Cleft Lip/Palate

Alex Nieves


A cleft lip is when the roof of the mouth contains an opening into the nose. Cleft lip and palate occurs in about 1 to 2 per 1000 births in the world. CL is about twice as common in males as females, while CP without CL is more common in females. In 2013 it resulted in about 3,300 deaths globally down from 7,600 deaths in 1990.

What Causes it? How Does a Child Aquire it?

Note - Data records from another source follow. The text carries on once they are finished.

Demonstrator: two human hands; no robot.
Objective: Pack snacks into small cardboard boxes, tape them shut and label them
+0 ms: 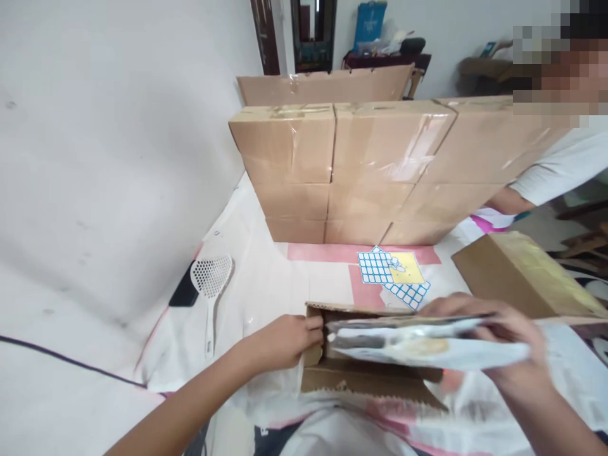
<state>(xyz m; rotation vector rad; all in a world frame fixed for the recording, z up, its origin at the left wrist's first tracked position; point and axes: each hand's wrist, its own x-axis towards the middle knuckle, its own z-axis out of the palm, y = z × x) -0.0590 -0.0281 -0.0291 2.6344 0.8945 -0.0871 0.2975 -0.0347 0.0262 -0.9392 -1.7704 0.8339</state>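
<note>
An open cardboard box [361,377] lies in front of me on the covered table. My left hand [285,341] grips the box's left end flap. My right hand [503,345] holds a flat, shiny white and silver pouch [418,345] level over the box opening, its left end above the box's inside. Just beyond the box lie sheets of small blue-edged stickers [380,269] and a yellow sheet [408,269].
A wall of sealed, taped cardboard boxes [361,171] stands across the table's far side. Another cardboard box [517,278] sits at the right. A white perforated scoop [210,285] lies at the left near the wall. Another person in a white sleeve [560,164] is at the far right.
</note>
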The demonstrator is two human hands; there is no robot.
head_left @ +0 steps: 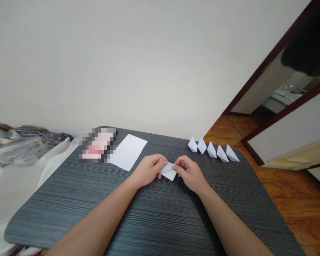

Cleft lip and palate is due to tissues of the face not properly joining together during development. They are a type of birth defect. The cause in most cases is unknown. Risk factors include smoking during pregnancy, diabetes, an older mother, obesity, and certain medications such as some used to treat seizures. They can often be diagnosed during an ultrasound during pregnancy.

Can it be Prevented?

In some cases yes, by eating properly and exercising along with following your physicians directions, more often than not this defect can be detected in the womb and corrected immediately.

Symptoms an Effects of Condition?

Often children with the defect experience ear infections, feeding problems, and speech problems. A Cleft lip is formed in the top of the lip as either a small gap or an indentation in the lip (partial or incomplete cleft) or it continues into the nose (complete cleft). Lip cleft can occur as a one sided (unilateral) or two sided (bilateral). It is due to the failure of fusion of the maxillary and medial nasal cavities (formation of the primary palate).

What are The Treatment Options?

The cleft pallet and lip can be treated with minor cosmetic surgery performed by almost all hospitals that is relatively cheap and quick in comparison to most surgeries, programs such as "Operation Smile" have been around specifically for this cause.